#### Given information ####
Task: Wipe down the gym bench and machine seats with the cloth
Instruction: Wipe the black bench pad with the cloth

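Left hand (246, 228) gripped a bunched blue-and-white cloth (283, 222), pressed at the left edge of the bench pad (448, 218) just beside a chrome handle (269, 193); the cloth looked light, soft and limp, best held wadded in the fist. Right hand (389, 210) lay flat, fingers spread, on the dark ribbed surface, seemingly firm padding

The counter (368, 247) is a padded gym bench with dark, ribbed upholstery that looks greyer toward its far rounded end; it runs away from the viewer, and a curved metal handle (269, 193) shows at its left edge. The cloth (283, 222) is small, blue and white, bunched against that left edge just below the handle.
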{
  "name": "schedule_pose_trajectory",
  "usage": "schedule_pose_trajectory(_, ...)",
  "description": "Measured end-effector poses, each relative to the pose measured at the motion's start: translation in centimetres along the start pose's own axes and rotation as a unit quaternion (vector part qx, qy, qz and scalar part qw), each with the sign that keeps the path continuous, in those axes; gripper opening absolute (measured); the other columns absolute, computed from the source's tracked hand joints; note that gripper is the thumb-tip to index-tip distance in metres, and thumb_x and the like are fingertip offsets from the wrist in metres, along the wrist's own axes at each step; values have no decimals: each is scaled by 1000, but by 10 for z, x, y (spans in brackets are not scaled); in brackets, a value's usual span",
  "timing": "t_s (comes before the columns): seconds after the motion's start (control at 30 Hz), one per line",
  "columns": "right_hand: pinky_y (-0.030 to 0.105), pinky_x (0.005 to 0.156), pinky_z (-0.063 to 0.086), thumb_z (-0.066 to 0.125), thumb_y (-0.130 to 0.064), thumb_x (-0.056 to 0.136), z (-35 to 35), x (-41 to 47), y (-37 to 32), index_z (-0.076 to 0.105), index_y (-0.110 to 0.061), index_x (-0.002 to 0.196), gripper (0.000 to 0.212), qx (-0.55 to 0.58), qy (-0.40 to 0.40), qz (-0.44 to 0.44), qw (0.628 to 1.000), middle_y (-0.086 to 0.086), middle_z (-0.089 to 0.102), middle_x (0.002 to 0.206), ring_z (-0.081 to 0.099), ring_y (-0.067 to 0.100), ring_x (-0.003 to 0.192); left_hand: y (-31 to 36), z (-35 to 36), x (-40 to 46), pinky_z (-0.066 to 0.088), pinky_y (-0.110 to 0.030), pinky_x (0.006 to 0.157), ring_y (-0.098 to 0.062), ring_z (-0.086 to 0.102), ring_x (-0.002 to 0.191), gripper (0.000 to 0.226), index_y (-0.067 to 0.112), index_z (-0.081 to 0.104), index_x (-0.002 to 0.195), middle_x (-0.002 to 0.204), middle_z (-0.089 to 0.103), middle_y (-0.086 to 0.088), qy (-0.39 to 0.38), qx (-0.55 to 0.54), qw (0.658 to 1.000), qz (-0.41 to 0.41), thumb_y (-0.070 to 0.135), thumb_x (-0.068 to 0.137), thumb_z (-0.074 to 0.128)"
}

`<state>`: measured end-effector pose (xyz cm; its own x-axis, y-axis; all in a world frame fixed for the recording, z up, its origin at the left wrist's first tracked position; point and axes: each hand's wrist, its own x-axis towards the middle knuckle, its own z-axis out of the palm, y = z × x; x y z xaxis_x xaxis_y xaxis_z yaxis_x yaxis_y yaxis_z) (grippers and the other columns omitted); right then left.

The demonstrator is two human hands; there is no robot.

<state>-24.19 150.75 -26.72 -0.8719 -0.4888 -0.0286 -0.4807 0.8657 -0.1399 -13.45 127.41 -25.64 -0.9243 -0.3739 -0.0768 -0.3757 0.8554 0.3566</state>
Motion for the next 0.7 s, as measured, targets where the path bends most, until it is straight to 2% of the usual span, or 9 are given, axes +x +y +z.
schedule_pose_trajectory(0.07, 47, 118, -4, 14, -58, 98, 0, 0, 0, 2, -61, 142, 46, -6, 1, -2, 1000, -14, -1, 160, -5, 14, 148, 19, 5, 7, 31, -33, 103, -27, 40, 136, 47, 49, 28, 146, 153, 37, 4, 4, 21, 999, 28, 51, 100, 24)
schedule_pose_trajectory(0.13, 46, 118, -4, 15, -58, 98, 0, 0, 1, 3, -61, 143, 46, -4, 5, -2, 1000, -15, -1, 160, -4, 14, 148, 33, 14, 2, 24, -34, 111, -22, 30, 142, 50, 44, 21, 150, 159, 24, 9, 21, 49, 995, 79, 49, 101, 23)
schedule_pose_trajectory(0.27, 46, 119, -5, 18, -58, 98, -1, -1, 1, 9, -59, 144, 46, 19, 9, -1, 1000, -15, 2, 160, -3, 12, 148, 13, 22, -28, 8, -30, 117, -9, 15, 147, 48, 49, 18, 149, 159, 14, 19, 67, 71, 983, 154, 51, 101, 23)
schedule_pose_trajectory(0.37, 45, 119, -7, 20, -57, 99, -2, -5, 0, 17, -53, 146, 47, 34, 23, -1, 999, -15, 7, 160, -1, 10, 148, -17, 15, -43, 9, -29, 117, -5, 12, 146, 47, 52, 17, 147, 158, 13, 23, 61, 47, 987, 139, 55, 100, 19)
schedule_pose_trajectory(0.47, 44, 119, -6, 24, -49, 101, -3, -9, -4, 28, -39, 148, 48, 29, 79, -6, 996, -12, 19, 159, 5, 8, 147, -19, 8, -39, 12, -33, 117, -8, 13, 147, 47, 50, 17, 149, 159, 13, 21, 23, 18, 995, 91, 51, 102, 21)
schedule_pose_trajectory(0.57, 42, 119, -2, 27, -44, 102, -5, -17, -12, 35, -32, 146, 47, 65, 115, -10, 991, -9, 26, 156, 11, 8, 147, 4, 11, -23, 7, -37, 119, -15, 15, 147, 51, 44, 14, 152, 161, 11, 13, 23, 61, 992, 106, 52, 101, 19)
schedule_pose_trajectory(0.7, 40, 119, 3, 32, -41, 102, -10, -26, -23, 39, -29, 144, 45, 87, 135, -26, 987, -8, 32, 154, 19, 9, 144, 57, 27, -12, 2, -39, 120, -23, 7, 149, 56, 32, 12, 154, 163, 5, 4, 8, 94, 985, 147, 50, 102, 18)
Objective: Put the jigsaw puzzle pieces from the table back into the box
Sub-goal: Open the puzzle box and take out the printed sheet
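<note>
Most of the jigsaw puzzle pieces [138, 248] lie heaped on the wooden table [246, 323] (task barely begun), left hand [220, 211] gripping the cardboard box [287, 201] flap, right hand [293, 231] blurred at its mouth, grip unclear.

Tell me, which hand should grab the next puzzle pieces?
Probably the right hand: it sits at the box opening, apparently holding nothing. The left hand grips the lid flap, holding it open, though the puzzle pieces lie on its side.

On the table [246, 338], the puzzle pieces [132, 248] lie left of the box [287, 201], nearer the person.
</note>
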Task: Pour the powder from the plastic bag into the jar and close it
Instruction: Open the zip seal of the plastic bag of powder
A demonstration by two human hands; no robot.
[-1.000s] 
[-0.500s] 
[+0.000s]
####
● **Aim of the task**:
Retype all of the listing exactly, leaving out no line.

● **Task result**:
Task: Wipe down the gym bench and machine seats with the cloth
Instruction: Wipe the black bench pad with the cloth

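Left hand (246, 228) gripped a bunched blue-and-white cloth (283, 222), pressed at the left edge of the bench pad (448, 218) just beside a chrome handle (269, 193); the cloth looked light, soft and limp, best held wadded in the fist. Right hand (389, 210) lay flat, fingers spread, on the dark ribbed surface, seemingly firm padding

The counter (368, 247) is a padded gym bench with dark, ribbed upholstery that looks greyer toward its far rounded end; it runs away from the viewer, and a curved metal handle (269, 193) shows at its left edge. The cloth (283, 222) is small, blue and white, bunched against that left edge just below the handle.
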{
  "name": "schedule_pose_trajectory",
  "usage": "schedule_pose_trajectory(_, ...)",
  "description": "Measured end-effector poses, each relative to the pose measured at the motion's start: translation in centimetres along the start pose's own axes and rotation as a unit quaternion (vector part qx, qy, qz and scalar part qw), each with the sign that keeps the path continuous, in those axes; gripper opening absolute (measured); the other columns absolute, computed from the source's tracked hand joints; note that gripper is the thumb-tip to index-tip distance in metres, and thumb_x and the like are fingertip offsets from the wrist in metres, along the wrist's own axes at each step; values have no decimals: each is scaled by 1000, but by 10 for z, x, y (spans in brackets are not scaled); in brackets, a value's usual span",
  "timing": "t_s (comes before the columns): seconds after the motion's start (control at 30 Hz), one per line",
  "columns": "right_hand: pinky_y (-0.030 to 0.105), pinky_x (0.005 to 0.156), pinky_z (-0.063 to 0.086), thumb_z (-0.066 to 0.125), thumb_y (-0.130 to 0.064), thumb_x (-0.056 to 0.136), z (-35 to 35), x (-41 to 47), y (-37 to 32), index_z (-0.076 to 0.105), index_y (-0.110 to 0.061), index_x (-0.002 to 0.196), gripper (0.000 to 0.212), qx (-0.55 to 0.58), qy (-0.40 to 0.40), qz (-0.44 to 0.44), qw (0.628 to 1.000), middle_y (-0.086 to 0.086), middle_z (-0.089 to 0.102), middle_x (0.002 to 0.206), ring_z (-0.081 to 0.099), ring_y (-0.067 to 0.100), ring_x (-0.003 to 0.192); left_hand: y (-31 to 36), z (-35 to 36), x (-40 to 46), pinky_z (-0.066 to 0.088), pinky_y (-0.110 to 0.030), pinky_x (0.006 to 0.157), ring_y (-0.098 to 0.062), ring_z (-0.086 to 0.102), ring_x (-0.002 to 0.191), gripper (0.000 to 0.226), index_y (-0.067 to 0.112), index_z (-0.081 to 0.104), index_x (-0.002 to 0.195), middle_x (-0.002 to 0.204), middle_z (-0.089 to 0.103), middle_y (-0.086 to 0.088), qy (-0.39 to 0.38), qx (-0.55 to 0.54), qw (0.658 to 1.000), qz (-0.41 to 0.41), thumb_y (-0.070 to 0.135), thumb_x (-0.068 to 0.137), thumb_z (-0.074 to 0.128)"
}

`<state>`: measured end-effector pose (xyz cm; its own x-axis, y-axis; all in a world frame fixed for the recording, z up, its origin at the left wrist's first tracked position; point and axes: each hand's wrist, its own x-axis towards the middle knuckle, its own z-axis out of the palm, y = z × x; x y z xaxis_x xaxis_y xaxis_z yaxis_x yaxis_y yaxis_z) (grippers and the other columns omitted); right then left.

The demonstrator is two human hands; there is no robot.

<state>-24.19 150.75 -26.72 -0.8719 -0.4888 -0.0286 -0.4807 0.8657 -0.1399 -13.45 127.41 -25.64 -0.9243 -0.3739 -0.0768 -0.3757 0.8554 0.3566</state>
Motion for the next 0.7 s, as measured, targets where the path bends most, until it is straight to 2% of the usual span, or 9 are given, axes +x +y +z.
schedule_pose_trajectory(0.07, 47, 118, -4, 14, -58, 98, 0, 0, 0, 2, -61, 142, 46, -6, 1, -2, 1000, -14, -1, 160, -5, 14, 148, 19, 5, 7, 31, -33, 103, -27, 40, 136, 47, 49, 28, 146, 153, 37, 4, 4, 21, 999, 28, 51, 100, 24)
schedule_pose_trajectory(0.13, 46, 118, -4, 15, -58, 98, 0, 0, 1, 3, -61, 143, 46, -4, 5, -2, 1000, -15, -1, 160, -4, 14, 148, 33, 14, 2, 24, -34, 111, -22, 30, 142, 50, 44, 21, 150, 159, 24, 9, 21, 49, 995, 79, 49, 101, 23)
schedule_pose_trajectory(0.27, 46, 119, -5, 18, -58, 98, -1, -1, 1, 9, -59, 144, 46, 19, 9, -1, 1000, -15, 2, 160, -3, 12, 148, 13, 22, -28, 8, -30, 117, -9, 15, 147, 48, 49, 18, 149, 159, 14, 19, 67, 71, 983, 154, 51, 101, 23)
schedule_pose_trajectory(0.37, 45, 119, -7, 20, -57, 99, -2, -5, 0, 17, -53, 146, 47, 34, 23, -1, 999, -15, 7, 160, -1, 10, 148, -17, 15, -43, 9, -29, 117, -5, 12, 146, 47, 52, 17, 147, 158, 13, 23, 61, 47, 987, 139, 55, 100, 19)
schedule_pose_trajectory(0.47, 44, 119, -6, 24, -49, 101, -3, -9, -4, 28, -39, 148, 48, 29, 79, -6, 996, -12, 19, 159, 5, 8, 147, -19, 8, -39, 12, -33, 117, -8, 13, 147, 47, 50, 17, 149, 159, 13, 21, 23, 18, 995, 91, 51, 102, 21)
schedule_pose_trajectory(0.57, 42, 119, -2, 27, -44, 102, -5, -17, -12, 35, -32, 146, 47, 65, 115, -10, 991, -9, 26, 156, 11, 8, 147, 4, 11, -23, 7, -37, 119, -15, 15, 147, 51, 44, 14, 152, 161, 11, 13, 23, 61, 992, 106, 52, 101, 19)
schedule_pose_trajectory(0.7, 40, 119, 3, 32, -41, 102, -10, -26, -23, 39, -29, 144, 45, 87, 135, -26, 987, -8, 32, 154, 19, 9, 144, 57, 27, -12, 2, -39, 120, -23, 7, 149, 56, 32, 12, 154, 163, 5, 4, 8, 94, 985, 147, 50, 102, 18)
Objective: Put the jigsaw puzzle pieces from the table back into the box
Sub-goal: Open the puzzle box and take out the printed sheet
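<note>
Most of the jigsaw puzzle pieces [138, 248] lie heaped on the wooden table [246, 323] (task barely begun), left hand [220, 211] gripping the cardboard box [287, 201] flap, right hand [293, 231] blurred at its mouth, grip unclear.

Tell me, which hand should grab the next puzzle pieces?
Probably the right hand: it sits at the box opening, apparently holding nothing. The left hand grips the lid flap, holding it open, though the puzzle pieces lie on its side.

On the table [246, 338], the puzzle pieces [132, 248] lie left of the box [287, 201], nearer the person.
</note>
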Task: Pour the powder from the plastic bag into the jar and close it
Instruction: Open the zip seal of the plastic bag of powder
A demonstration by two human hands; no robot.
[-1.000s] 
[-0.500s] 
[+0.000s]

No more work is needed on this answer.